Ontology Based Searching Meta Data Extraction

S.Mohana Prakash; S.Sathish Kumar R.Vaishnavi; E.Anjaline Suganya; M.Ramakrishnan

Ontology Based Searching Meta Data Extraction

S.Mohana Prakash¹, S.Sathish Kumar¹, R.Vaishnavi¹, E.Anjaline Suganya¹, M.Ramakrishnan²

UG Scholar, Department of Computer science & Engineering, Sree Shakthi Engineering College, Coimbatore, Tamilnadu, India
Assistant Professor, Department of Computer science & Engineering, Sree Shakthi Engineering College, Coimbatore, Tamilnadu, India

Related article at Pubmed, Scholar Google

Visit for more related articles at International Journal of Innovative Research in Computer and Communication Engineering

Abstract

In present technology, the search queries returns a large set of results produced in the web page, and also searching a relevant result tends to be a tedious process for the user. The user is looking for something but the result produced will contain information from various domains. So the user needs to search for the exact result for a long time by surfing [1]. But the developer cant able to design the webpage as per the user point of view because each individual user can have different aspects so can’t able to design as per the user view. This will result in the increased time complexity. To overcome this problem, we use the concept annotation (Web content extraction) by means of using ontology. That is, we depict the system that create and handle the collection of objects that is the user searching in web page can get annotate and find the searching methodology[7]. There are many approaches that process ontology according to semantic Web based upon the characteristic of ontology data on Web. We create the web ontology by using the language RDF (resource description framework) and OWL (Web ontology language). By creating the ontology model so as to use hierarchical vocabularies, we eliminate redundancy of an expression and reusability can be improved. Furthermore, by means of this model will help to reduce the users search time and exact information will be retrieved based on the extraction of the information provided by the user in the webpage.

Keywords

Annotation, Web Ontology Language, Resource Description Framework, Semantic, Web Ontology.

INTRODUCTION

A number of databases can be accessible through HTML form-based search interfaces. The data units are extracted from the database by both statically and dynamically for human browsing. There are two techniques in the concept of annotation they are mainly Annotation-Meta data, which are extracted and assign meaning full labels and also annotation wrapper which is another extracting technique [7]. It is possible to be processed in very high data functionalities in the web pages. In the base content it has the functionality, in which the tools are used to annotate. In our process, we done based on the functionality in which the tags are getting annotated by means of metadata functionality. The various annotations are performed based on the user search.

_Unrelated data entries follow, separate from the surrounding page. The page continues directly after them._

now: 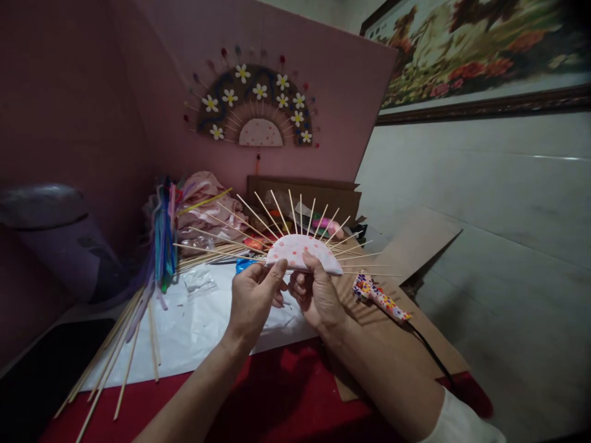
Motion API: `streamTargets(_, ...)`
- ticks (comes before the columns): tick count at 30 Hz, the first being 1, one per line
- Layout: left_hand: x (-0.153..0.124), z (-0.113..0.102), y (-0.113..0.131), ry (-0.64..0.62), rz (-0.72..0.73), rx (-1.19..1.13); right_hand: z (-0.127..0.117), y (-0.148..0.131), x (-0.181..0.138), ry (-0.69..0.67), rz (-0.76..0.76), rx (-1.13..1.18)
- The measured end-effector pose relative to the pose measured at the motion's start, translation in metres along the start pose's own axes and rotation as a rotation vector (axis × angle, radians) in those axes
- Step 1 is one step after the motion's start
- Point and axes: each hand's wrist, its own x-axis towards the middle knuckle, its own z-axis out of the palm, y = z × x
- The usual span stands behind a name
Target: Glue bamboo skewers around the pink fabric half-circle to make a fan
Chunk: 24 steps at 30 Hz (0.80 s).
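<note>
As the left hand and right hand pinch the red-printed half-disc by its lower edge, above the tabletop inward of its right edge, uneven squeezing could skew or loosen its fanned wooden sticks.

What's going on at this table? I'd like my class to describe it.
A person's left hand and right hand hold a pale, red-spotted half-disc by its straight lower edge, thumbs at the front. Thin, pale wooden sticks fan out from it. A flower-patterned, pistol-shaped tool lies on the brown cardboard sheet to the right, untouched. Behind, a brown fan-shaped decoration with white flowers hangs on a pink surface.
</note>
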Motion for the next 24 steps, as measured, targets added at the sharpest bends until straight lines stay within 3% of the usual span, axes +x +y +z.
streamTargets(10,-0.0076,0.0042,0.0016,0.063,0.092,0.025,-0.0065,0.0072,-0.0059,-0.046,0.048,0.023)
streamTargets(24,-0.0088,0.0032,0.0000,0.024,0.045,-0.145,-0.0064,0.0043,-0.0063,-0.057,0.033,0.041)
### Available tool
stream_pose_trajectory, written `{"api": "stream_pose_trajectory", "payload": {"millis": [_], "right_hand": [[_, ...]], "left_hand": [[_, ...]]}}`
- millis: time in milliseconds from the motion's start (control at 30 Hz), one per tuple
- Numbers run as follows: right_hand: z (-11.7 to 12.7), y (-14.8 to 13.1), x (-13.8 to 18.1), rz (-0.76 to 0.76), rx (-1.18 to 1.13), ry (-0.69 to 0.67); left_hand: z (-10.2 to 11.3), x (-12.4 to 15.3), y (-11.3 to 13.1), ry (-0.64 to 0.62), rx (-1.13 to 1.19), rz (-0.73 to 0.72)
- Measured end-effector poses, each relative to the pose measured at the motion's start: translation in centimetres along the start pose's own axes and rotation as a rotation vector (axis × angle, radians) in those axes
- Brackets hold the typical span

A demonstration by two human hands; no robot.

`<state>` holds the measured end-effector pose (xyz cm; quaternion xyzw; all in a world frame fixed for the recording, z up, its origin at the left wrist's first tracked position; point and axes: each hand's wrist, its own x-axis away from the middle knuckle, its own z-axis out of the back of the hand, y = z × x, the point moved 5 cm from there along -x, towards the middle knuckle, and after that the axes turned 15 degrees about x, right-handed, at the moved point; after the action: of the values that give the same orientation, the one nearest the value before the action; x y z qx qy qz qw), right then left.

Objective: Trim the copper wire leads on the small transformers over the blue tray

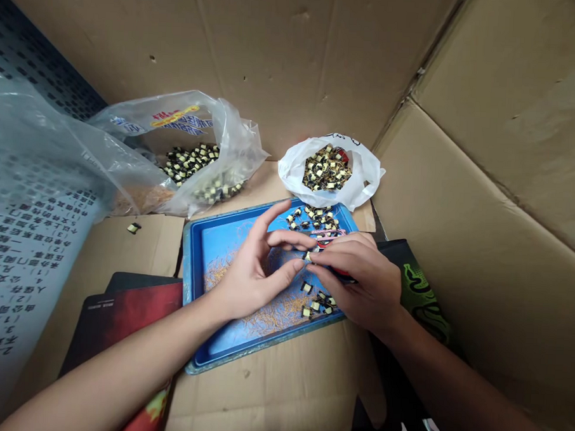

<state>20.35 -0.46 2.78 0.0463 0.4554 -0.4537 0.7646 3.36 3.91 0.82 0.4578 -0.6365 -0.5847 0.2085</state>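
Over the blue tray (215,347), my two hands meet at a small yellow-and-black coil transformer (308,256). My left hand (261,265) pinches it from the left with thumb and fingertips. From the right, the fingertips of my right hand (361,276) touch the same piece. A red-handled tool (344,275) shows under the right palm; its working end is mostly hidden. Just beyond the right fingers is a thin pink tool (328,232). More transformers lie in the tray, some near its back (316,217), some near its front right (319,304). Copper-coloured wire clippings (278,313) cover part of the tray floor.
Behind the tray, a white bag (289,171) holds many transformers with wires. A clear plastic bag (243,143) with more stands back left. One loose transformer (134,228) lies on cardboard. Cardboard walls (294,63) rise behind and at right; dark mats flank the tray.
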Motion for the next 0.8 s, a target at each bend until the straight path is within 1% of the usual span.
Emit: {"api": "stream_pose_trajectory", "payload": {"millis": [100,300,433,567,800], "right_hand": [[-0.11,0.18,0.08,-0.038,0.014,-0.001],[-0.27,0.57,0.12,-0.088,-0.015,0.005],[-0.2,0.58,0.1,-0.099,-0.048,0.017],[-0.09,0.53,0.06,-0.098,-0.062,0.025],[-0.03,0.47,0.11,-0.089,-0.093,0.018]], "left_hand": [[-0.02,-0.05,0.04,0.015,-0.016,0.015],[0.37,-0.06,0.26,-0.028,-0.135,-0.023],[0.64,0.03,0.26,-0.005,-0.223,-0.02],[0.65,0.05,0.26,0.01,-0.194,-0.017],[0.67,0.17,0.41,-0.008,-0.188,-0.049]]}}
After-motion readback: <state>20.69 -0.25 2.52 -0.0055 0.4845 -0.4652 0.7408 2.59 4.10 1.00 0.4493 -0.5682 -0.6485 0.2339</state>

Although the use of ontology is not proposed as a substitute for database technology, a database is still more powerful than ontology for storing large-scale data sets. However, ontology can be used with a database to provide a conceptual vision of heterogeneous data sources distributed in a number of databases with an interface built on an ontological model. Thus, we need a system that utilizes both database and ontology techniques. However, while databases are widely available, the corresponding ontology’s are not. Furthermore, constructing ontology from scratch is tedious, Time-consuming, error-prone and labour-intensive, while building one by hand presents the same difficulties [7]. The proposed solution therefore starts by transforming a given database to ontology with some rules as guidelines, which can be used for manual transformation or as the basis for an automatic transformation process.

Based on the representation of the OWL file the category are separated up and forms the semantic annotation and its meanings.

LITERATURE SURVEY

A. Anno Search: Image Auto-Annotation by Search

In this survey paper [4], we use Anno Search to extract image using data mining technologies. To search the images we have two main steps:

1) Searching the similar image or visually similar image on the web page,

2) Mining metadata from web.

To search the image we need at least one keyword to find the similar image, after retrieve the same image using content-based searching. And also to search the image by using the descriptions likes the URLs, titles and text. In this it increase the efficiency and dimensional of the image are mapped using hash code to speed up the content-based searching. The result shows the real web images are effectiveness and efficiency of this already proposed algorithm.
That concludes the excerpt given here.